Just how flawed? Virtually all of the 250 exonerees were wrongly convicted of murder, rape, or both. Such cases more often involve forensic evidence; Garrett notes whatever errors were found in these cases may exist without any way of determining it scientifically in other cases where forensic evidence does not exist, or in cases where forensic evidence has not been retained after the trial. I am not sure what is more frightening to a reader, that so many have been wrongfully convicted, only to later be exonerated, or that these 250 are likely just the tip of the proverbial iceberg – and the criminal justice system may well be the Titanic.
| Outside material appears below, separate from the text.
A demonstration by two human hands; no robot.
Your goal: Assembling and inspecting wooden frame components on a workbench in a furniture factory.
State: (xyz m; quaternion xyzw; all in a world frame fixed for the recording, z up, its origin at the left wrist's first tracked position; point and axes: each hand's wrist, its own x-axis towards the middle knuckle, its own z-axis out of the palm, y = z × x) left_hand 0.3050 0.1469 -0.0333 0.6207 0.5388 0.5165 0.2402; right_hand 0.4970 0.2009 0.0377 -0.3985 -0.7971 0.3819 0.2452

So what is to be done? Garrett proposes some reforms. None are new, but they might well help. He argues for double-blind eyewitness identification procedures (where the police officer conducting the identification does not know who the suspect is), video and audio recording of interrogations, full disclosure of prosecutor’s communications with jailhouse informants, and external oversight and auditing of forensic labs. All of these reforms have been proposed before, but perhaps never with such compelling evidence in support of them. Garrett’s work makes it clear that wrongful convictions are not isolated incidents or fluke accidents. They are the product of systemic failures.

In many ways, Garrett’s book lends support to the recent work of William Stuntz (2011), who argues that those seeking greater “justice” from the criminal justice system mistakenly focused on the creation of legal rules such as the Miranda warnings and the exclusionary rule, at the expense of ensuring that criminal justice procedures were truly fair and accurate. These two books, read in conjunction, force any conscientious reader to reexamine their conceptions of the American criminal justice system. There is much work to be done.

REFERENCES:

Cole, Simon. 2001. Suspect Identities: A History Of Fingerprinting And Criminal Identification. Cambridge, MA: Harvard University Press.

Grisham, John. 2006. The Innocent Man: Murder and Injustice an a Small Town. New York: Doubleday.

Kassin, Saul M. 1998. "Eyewitness Identification Procedures: The Fifth Rule." Law and Human Behavior 22(6): 649-653. [*69]

Packer, Herbert L. 1968. The Limits of the Criminal Sanction. Palo Alto, CA: Stanford University Press.

Scheck, Barry, Peter Neufeld, and Jim Dwyer. 2000. Actual Innocence. New York: Doubleday.

Smith, Abbe. 2008. Case of a Lifetime: A Criminal Defense Lawyer’s Story. New York: St. Martin’s Press.

Smith, Vickie L., Saul M. Kassin and Phoebe C. Ellsworth. 1989. "Eyewitness Accuracy and Confidence." Journal of Applied Psychology 74(2): 356-359.

Stuntz, William J. 2011. The Collapse of American Criminal Justice. Cambridge, MA: Harvard University Press.